And an amazing world it turns out to be. The 3-D animation is gorgeous without drawing attention to itself as 3-D, and the balloons used to carry the house explode like a bag of Skittles on screen. The filmmakers let our imaginations take flight with Carl's house and we willing tag along for the adventure. Up challenges expectations about what American animation can be about. As with Pixar's Wall-E, Up has a large chuck of its opening play without dialogue to deliver a surprisingly effective and emotionally rich montage of a shared life.

Flying to South America in Up
Disney/Pixar
Flying to South America in Up

"The opening shows Carl and Ellie's life together," says Docter, "that came out of the theme of the film about Carl [voiced by Ed Asner] redefining what adventure really is, what life is about. He and his wife promised each other that they'd some day go to this exotic place in South America and they never make it. Life got in the way and Carl worries that he has failed his wife but then comes to learn that they had had the best adventure in the world, which was this relationship together. Having landed on that as the message of the film we needed to go back and show that wonderful rich adventure. And I came back to my parents took a lot of super 8 films of us growing up and of course they are silent and watching these it's pretty remarkable they're pretty emotional and you as an audience are projecting and becoming a part of that experience instead of having picture and sound you are having to imagine one of those so it kind of comes to life in your own head so that’s what we were trying to do."

Much of the film deals with Carl as an old man – not the typical main character in a Hollywood animated film.
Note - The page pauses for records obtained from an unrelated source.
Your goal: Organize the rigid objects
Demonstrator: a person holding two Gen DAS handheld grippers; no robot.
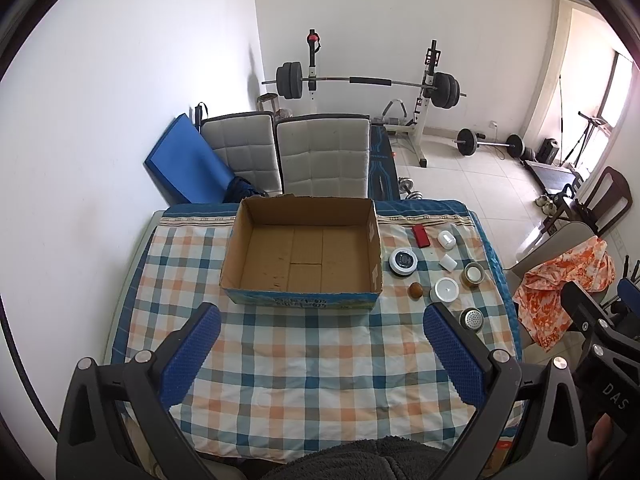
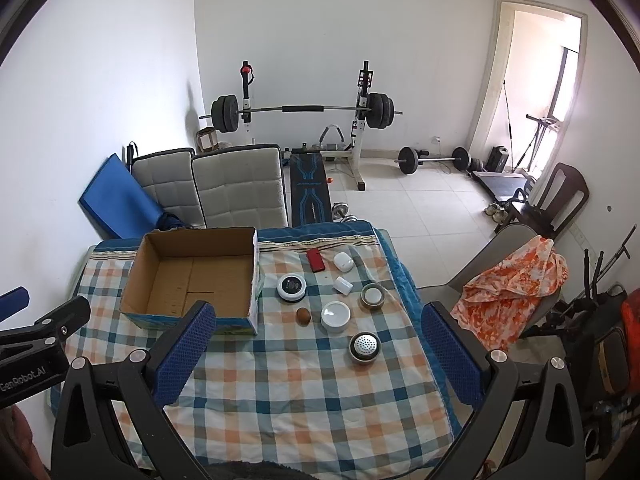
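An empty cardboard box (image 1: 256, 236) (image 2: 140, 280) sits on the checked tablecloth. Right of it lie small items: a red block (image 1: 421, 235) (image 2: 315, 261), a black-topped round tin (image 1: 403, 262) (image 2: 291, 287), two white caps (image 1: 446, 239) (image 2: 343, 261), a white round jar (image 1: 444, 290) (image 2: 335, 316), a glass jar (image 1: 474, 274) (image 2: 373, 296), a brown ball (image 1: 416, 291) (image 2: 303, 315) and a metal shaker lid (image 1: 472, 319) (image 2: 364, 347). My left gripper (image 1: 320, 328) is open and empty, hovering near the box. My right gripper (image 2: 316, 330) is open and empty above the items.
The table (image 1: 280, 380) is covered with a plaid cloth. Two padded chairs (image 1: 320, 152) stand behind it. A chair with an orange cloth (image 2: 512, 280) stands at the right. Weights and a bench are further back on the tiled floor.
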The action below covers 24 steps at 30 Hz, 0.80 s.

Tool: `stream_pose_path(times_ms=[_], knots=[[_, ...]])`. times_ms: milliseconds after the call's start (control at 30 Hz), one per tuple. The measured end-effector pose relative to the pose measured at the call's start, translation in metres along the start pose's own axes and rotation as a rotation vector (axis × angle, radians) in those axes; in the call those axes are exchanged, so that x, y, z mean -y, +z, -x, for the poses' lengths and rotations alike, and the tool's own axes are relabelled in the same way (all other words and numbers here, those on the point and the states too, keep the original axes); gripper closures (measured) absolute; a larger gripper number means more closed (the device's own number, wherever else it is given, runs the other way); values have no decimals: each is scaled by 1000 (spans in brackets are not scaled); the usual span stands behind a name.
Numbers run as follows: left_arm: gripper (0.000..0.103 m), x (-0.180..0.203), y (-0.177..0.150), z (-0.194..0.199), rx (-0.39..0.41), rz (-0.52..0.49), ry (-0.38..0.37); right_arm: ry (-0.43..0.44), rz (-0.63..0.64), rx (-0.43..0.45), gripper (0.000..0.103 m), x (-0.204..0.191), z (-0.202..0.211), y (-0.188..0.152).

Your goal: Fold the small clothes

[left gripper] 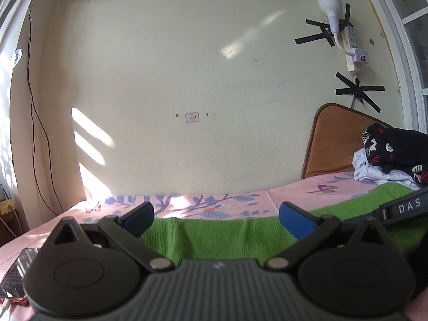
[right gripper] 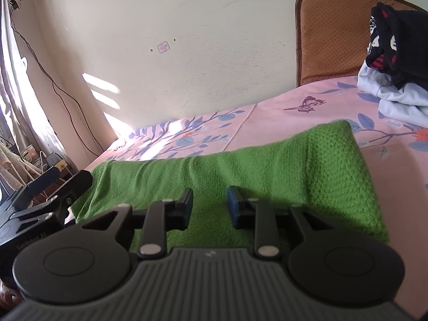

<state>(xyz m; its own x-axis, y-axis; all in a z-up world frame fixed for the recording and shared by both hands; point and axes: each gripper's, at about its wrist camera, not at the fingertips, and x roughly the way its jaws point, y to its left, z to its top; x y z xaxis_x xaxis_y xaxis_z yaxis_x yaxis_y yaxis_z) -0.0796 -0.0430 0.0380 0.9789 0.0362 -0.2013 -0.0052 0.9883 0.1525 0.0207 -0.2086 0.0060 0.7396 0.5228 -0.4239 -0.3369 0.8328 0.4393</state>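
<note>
Two grippers face one green knitted garment (right gripper: 240, 160) spread as a long band on a bed covered by a pink floral sheet (right gripper: 281, 117). Left gripper (left gripper: 216, 219): jaws wide apart, empty, held over the near edge of the garment, which runs crosswise just ahead of and below the blue fingertips (left gripper: 294, 220). Right gripper (right gripper: 210, 207): jaws parted by a narrower gap, nothing between them, low over the knit; whether the tips touch the cloth cannot be told. The garment reaches well beyond both sides of the right jaws, its squared end lying ahead and to their right, its other end toward the left gripper, seen at the left edge of the right wrist view.

Handling, as a judgement: the coarse knit appears soft, light and limp, with shallow wrinkles; it should drape and stretch when lifted, not hold shape, and its texture should resist slipping. The best hold is likely a pinch on the edge or a corner at each end, one per gripper, so the band lifts evenly.

A heap of black printed clothing (right gripper: 396, 40) and pale blue clothing (right gripper: 396, 101) lies far right of the jaws, near a brown cushion (right gripper: 329, 34) leaning on the wall.
</note>
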Motion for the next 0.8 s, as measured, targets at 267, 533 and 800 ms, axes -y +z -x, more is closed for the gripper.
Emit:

In that respect Up recalls the anime Howl's Moving Castle by Japanese master Hayao Miyazaki. Docter is a fan of both anime and Miyazaki, and admires what Miyazaki can do in Japan.

"I think in Japan animation isn't relegated to being a genre unto itself," says Docter, "it's just a medium by which you can tell any number of stories be it horror or action or adventure or drama or whatever, and we're trying to do that as well. Every film that you go see from Pixar, we're hoping is a little bit of a surprise. You don't quite know what you're going to get. We hope to keep kind of pushing the boundaries of what defines us."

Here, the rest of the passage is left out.